• ACTIVITY: Copy, pictures aside: the lines below from the one that holds "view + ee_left" through the final line of the listing, both ends included, exactly as they are and nothing else.

• SOURCE RECORDS:
◆ ◆ ◆ ◆ ◆

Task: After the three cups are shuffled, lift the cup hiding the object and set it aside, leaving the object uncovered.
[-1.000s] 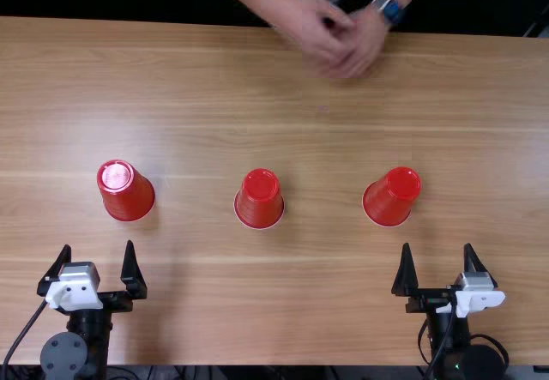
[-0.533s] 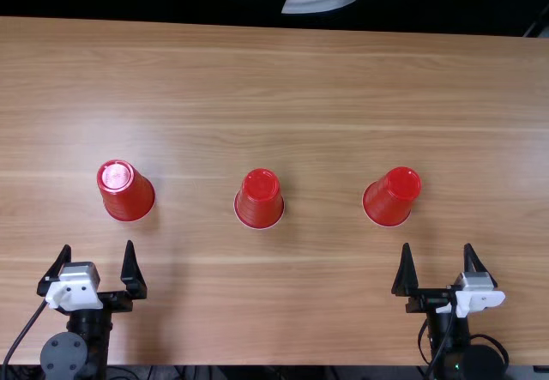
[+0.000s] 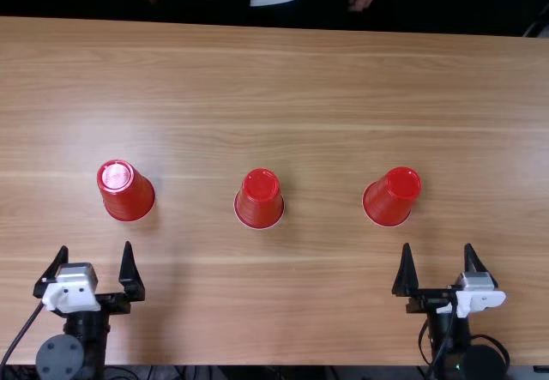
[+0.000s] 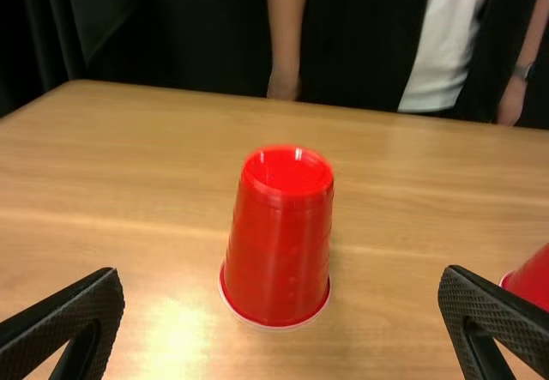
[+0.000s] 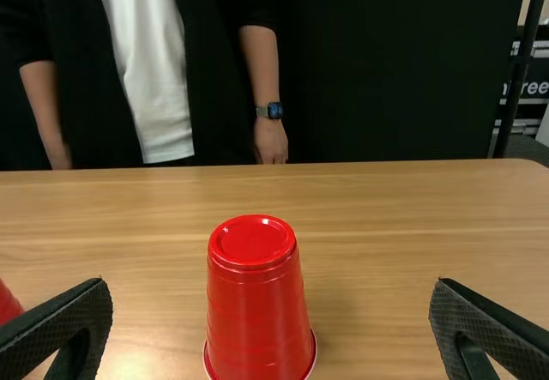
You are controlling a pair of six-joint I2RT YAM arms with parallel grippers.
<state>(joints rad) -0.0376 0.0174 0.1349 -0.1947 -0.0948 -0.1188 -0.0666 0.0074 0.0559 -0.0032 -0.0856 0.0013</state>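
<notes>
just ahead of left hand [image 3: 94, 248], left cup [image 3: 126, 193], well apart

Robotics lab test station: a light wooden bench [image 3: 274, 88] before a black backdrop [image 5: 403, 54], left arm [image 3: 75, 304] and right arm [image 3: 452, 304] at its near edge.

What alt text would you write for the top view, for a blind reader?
Three upside-down red cups stand in a row on a wooden table: left cup, middle cup, right cup. Nearer the camera, the open left gripper and open right gripper each face an outer cup.
</notes>
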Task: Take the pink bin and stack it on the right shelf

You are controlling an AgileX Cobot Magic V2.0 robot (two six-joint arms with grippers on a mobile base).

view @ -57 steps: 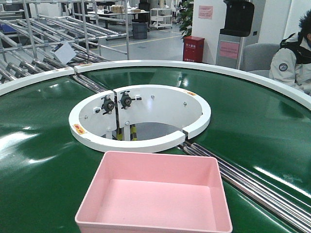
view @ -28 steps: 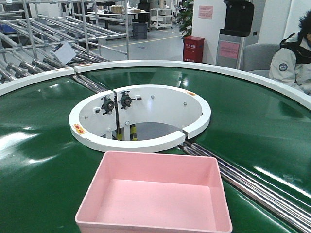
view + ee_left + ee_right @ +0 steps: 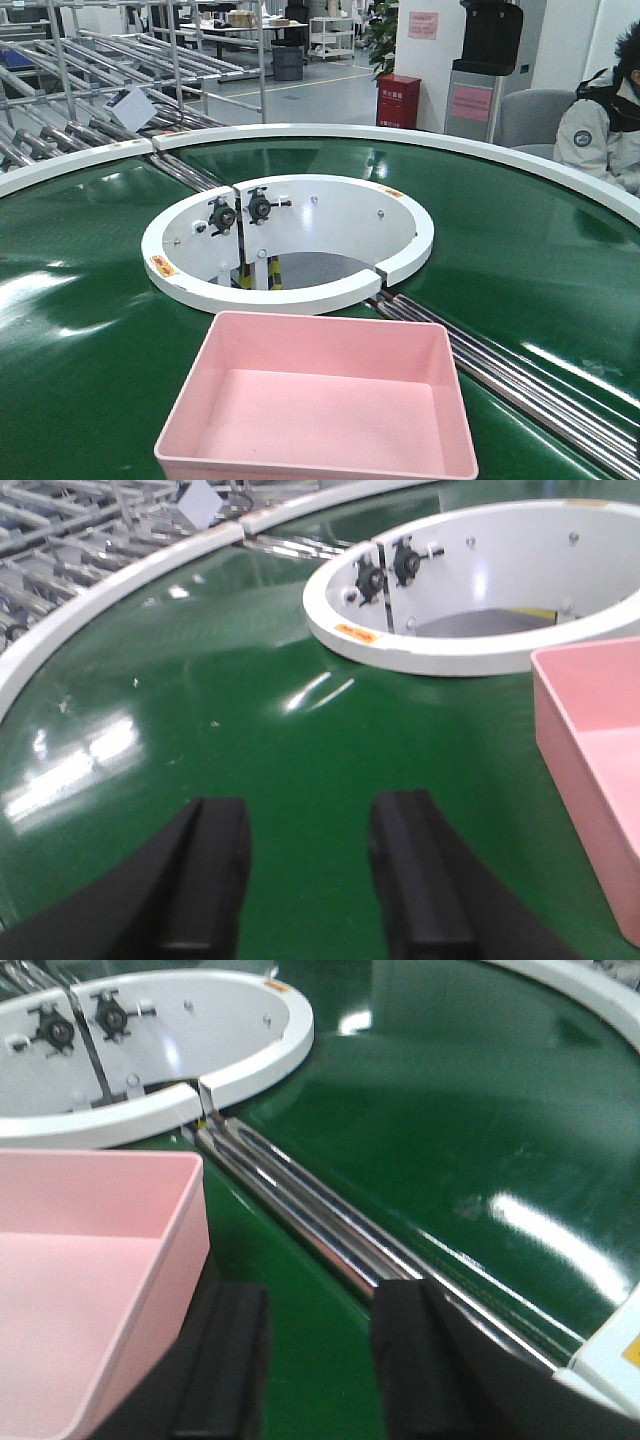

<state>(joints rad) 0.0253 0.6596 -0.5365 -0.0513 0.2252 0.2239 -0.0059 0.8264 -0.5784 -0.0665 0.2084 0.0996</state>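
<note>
At the wrists, both grippers are empty. L gripper [image 3: 308,875] has its jaws apart, hovering over bare green belt [image 3: 200,740], w/ the pink bin [image 3: 600,760] off to its right, clear of both fingers. R gripper [image 3: 318,1360] is likewise spread wide. The bin's right wall sits just left of its left finger, so the wall isn't between the jaws. I can't tell from the wrist cam if the finger touches the plastic.

Moving outward, the bin rests flat on the belt, open side up and empty. It sits just my side of the white hub ring [image 3: 290,290], w/ the steel rails [image 3: 300,1210] running past its right side. In the front cam neither arm shows. A person in a grey jacket [image 3: 600,120] sits beyond the table's far right edge. The shelf isn't in any view.

I'd call this the approach step, pre-grasp, w/ nothing lifted. For the next move, I'd bring each gripper in so a side wall lands between its jaws. L needs to shift right to reach the left wall, and R needs a nudge left to straddle the right wall. Then close on both rims evenly, since the walls flare and a one-sided pinch would prob tip the bin. After that comes a level lift, then a swing right to find the shelf.
</note>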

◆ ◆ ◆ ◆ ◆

• EXERCISE RESPONSE:
view + ee_left + ee_right @ +0 steps: 

<state>(joints rad) 0.0253 0.6596 -0.5365 -0.0513 0.2252 0.2239 -0.0059 0.8264 -0.5784 -0.0665 0.2084 0.0996</state>
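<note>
At the wrists, both grippers are empty. L gripper [image 3: 308,875] has its jaws apart, hovering over bare green belt [image 3: 200,740], w/ the pink bin [image 3: 600,760] off to its right, clear of both fingers. R gripper [image 3: 318,1360] is likewise spread wide. The bin's right wall sits just left of its left finger, so the wall isn't between the jaws. I can't tell from the wrist cam if the finger touches the plastic.

Moving outward, the bin rests flat on the belt, open side up and empty. It sits just my side of the white hub ring [image 3: 290,290], w/ the steel rails [image 3: 300,1210] running past its right side. In the front cam neither arm shows. A person in a grey jacket [image 3: 600,120] sits beyond the table's far right edge. The shelf isn't in any view.

I'd call this the approach step, pre-grasp, w/ nothing lifted. For the next move, I'd bring each gripper in so a side wall lands between its jaws. L needs to shift right to reach the left wall, and R needs a nudge left to straddle the right wall. Then close on both rims evenly, since the walls flare and a one-sided pinch would prob tip the bin. After that comes a level lift, then a swing right to find the shelf.
</note>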

Thus the exercise is complete.